■ Work task: Could you set down the records below exactly as they are, with no pictures?
::::::::::
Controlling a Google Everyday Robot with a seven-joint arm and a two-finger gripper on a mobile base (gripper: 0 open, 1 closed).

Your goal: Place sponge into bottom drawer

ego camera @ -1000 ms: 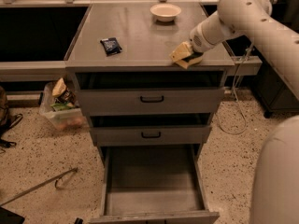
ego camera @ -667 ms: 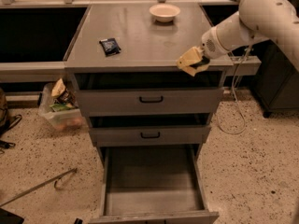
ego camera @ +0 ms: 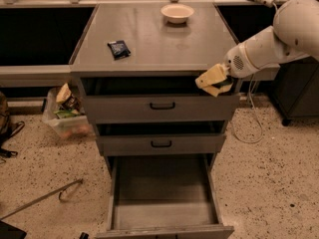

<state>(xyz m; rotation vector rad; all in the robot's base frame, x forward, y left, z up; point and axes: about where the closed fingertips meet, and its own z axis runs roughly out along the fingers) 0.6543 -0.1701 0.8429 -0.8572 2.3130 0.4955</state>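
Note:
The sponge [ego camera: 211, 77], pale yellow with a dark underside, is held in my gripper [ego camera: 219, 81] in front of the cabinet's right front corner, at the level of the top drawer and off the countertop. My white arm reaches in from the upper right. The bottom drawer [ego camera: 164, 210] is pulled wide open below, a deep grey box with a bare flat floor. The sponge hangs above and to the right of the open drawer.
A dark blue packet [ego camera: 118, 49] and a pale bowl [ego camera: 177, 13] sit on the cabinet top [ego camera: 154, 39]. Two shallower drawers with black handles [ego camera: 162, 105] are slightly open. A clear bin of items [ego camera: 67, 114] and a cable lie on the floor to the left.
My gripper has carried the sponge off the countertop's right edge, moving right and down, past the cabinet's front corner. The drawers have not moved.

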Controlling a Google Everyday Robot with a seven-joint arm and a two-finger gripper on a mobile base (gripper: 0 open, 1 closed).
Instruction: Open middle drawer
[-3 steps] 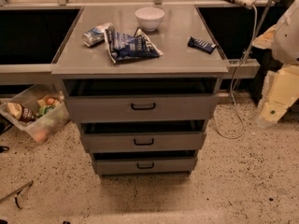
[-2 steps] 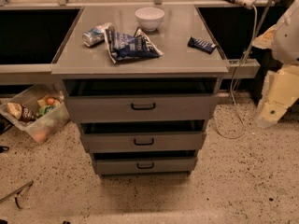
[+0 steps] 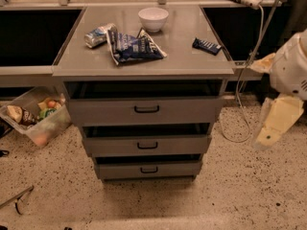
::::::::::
■ Written response:
Controlling a Google Everyday Robot with a seven-joint arm and a two-finger gripper on a mobile base (gripper: 0 open, 1 closed).

Your goal: Place sponge into bottom drawer

ego camera @ -1000 ms: 
ego camera @ -667 ms: 
ego camera @ +0 ms: 

<state>(xyz m; rotation vector rad; all in the robot's base frame, x forward, y left, z up; point and axes: about where the closed fingertips meet, and its own z axis runs roughly out along the fingers) 0.6543 -0.1701 0.8429 -0.8572 2.3130 0.4955</state>
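Note:
The sponge [ego camera: 211, 77], pale yellow with a dark underside, is held in my gripper [ego camera: 219, 81] in front of the cabinet's right front corner, at the level of the top drawer and off the countertop. My white arm reaches in from the upper right. The bottom drawer [ego camera: 164, 210] is pulled wide open below, a deep grey box with a bare flat floor. The sponge hangs above and to the right of the open drawer.
A dark blue packet [ego camera: 118, 49] and a pale bowl [ego camera: 177, 13] sit on the cabinet top [ego camera: 154, 39]. Two shallower drawers with black handles [ego camera: 162, 105] are slightly open. A clear bin of items [ego camera: 67, 114] and a cable lie on the floor to the left.
My gripper has carried the sponge off the countertop's right edge, moving right and down, past the cabinet's front corner. The drawers have not moved.
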
Controlling a Google Everyday Robot with a seven-joint arm and a two-finger gripper on a mobile base (gripper: 0 open, 1 closed).
Instruction: Open middle drawer
[-3 steps] 
[-2 steps] 
[+0 steps] 

The answer contains nothing further.